[Collected data]
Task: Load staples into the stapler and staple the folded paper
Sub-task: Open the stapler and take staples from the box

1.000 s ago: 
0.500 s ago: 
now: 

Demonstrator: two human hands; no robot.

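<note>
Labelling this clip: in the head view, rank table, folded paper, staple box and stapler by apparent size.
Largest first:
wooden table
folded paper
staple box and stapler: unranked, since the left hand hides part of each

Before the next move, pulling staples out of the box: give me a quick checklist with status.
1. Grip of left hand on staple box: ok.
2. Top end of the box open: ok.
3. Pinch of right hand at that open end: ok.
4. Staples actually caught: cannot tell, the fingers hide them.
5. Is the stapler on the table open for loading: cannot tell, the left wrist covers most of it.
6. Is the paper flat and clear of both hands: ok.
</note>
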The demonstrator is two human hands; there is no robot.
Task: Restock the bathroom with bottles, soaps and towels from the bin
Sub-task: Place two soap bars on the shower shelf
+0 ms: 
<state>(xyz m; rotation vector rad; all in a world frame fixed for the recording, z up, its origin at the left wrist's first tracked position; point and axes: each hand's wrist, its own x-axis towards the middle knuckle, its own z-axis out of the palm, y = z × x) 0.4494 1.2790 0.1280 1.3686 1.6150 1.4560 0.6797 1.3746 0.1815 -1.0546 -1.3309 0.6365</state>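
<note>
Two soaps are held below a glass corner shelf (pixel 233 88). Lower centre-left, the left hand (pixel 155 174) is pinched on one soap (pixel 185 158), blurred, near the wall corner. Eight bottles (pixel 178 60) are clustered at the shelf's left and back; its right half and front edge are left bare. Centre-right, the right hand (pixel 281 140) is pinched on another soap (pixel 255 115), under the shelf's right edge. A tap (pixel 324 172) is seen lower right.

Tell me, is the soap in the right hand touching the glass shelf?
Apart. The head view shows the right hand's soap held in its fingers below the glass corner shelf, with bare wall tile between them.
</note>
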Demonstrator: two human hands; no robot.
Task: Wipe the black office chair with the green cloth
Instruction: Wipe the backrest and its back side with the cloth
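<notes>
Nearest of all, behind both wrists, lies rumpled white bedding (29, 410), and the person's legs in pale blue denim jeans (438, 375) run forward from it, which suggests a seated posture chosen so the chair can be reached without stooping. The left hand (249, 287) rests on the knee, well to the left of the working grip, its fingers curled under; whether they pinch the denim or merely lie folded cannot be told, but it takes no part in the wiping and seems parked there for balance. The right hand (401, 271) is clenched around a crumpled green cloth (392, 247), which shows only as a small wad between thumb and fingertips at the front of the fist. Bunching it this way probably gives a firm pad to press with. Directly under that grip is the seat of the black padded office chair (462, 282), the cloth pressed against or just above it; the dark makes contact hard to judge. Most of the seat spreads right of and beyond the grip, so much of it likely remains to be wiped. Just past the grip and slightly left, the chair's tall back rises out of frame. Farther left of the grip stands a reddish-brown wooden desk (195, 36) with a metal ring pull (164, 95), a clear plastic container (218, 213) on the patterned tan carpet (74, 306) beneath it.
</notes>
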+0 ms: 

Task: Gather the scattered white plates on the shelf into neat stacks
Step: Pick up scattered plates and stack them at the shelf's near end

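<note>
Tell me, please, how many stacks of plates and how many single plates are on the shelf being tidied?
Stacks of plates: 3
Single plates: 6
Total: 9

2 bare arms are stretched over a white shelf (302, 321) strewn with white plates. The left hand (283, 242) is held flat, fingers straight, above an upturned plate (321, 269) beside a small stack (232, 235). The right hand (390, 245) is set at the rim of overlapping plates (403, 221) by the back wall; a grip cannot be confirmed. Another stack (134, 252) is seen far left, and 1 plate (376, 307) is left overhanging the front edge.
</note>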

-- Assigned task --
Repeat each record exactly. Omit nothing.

-- Output of the task --
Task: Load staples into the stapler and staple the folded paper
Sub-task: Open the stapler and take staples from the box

1.000 s ago: 
0.500 s ago: 
now: 

Demonstrator: two human hands; no robot.

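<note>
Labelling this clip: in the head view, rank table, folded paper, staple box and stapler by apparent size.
Largest first:
wooden table
folded paper
staple box and stapler: unranked, since the left hand hides part of each

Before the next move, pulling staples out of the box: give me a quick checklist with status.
1. Grip of left hand on staple box: ok.
2. Top end of the box open: ok.
3. Pinch of right hand at that open end: ok.
4. Staples actually caught: cannot tell, the fingers hide them.
5. Is the stapler on the table open for loading: cannot tell, the left wrist covers most of it.
6. Is the paper flat and clear of both hands: ok.
</note>
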The demonstrator is two human hands; there is no robot.
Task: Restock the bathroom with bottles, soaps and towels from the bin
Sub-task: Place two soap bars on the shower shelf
+0 ms: 
<state>(xyz m; rotation vector rad; all in a world frame fixed for the recording, z up, its origin at the left wrist's first tracked position; point and axes: each hand's wrist, its own x-axis towards the middle knuckle, its own z-axis out of the palm, y = z × x) 0.4494 1.2790 0.1280 1.3686 1.6150 1.4560 0.6797 1.3746 0.1815 -1.0546 -1.3309 0.6365</state>
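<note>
Two soaps are held below a glass corner shelf (pixel 233 88). Lower centre-left, the left hand (pixel 155 174) is pinched on one soap (pixel 185 158), blurred, near the wall corner. Eight bottles (pixel 178 60) are clustered at the shelf's left and back; its right half and front edge are left bare. Centre-right, the right hand (pixel 281 140) is pinched on another soap (pixel 255 115), under the shelf's right edge. A tap (pixel 324 172) is seen lower right.

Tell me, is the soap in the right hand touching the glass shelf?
Apart. The head view shows the right hand's soap held in its fingers below the glass corner shelf, with bare wall tile between them.
</note>
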Demonstrator: two human hands; no robot.
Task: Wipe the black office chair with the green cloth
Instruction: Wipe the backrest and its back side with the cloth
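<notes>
Nearest of all, behind both wrists, lies rumpled white bedding (29, 410), and the person's legs in pale blue denim jeans (438, 375) run forward from it, which suggests a seated posture chosen so the chair can be reached without stooping. The left hand (249, 287) rests on the knee, well to the left of the working grip, its fingers curled under; whether they pinch the denim or merely lie folded cannot be told, but it takes no part in the wiping and seems parked there for balance. The right hand (401, 271) is clenched around a crumpled green cloth (392, 247), which shows only as a small wad between thumb and fingertips at the front of the fist. Bunching it this way probably gives a firm pad to press with. Directly under that grip is the seat of the black padded office chair (462, 282), the cloth pressed against or just above it; the dark makes contact hard to judge. Most of the seat spreads right of and beyond the grip, so much of it likely remains to be wiped. Just past the grip and slightly left, the chair's tall back rises out of frame. Farther left of the grip stands a reddish-brown wooden desk (195, 36) with a metal ring pull (164, 95), a clear plastic container (218, 213) on the patterned tan carpet (74, 306) beneath it.
</notes>
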+0 ms: 

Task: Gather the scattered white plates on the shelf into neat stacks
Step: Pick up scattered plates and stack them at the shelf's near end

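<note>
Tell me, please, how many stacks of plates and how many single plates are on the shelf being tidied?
Stacks of plates: 3
Single plates: 6
Total: 9

2 bare arms are stretched over a white shelf (302, 321) strewn with white plates. The left hand (283, 242) is held flat, fingers straight, above an upturned plate (321, 269) beside a small stack (232, 235). The right hand (390, 245) is set at the rim of overlapping plates (403, 221) by the back wall; a grip cannot be confirmed. Another stack (134, 252) is seen far left, and 1 plate (376, 307) is left overhanging the front edge.
</note>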

The work on this exercise has been finished.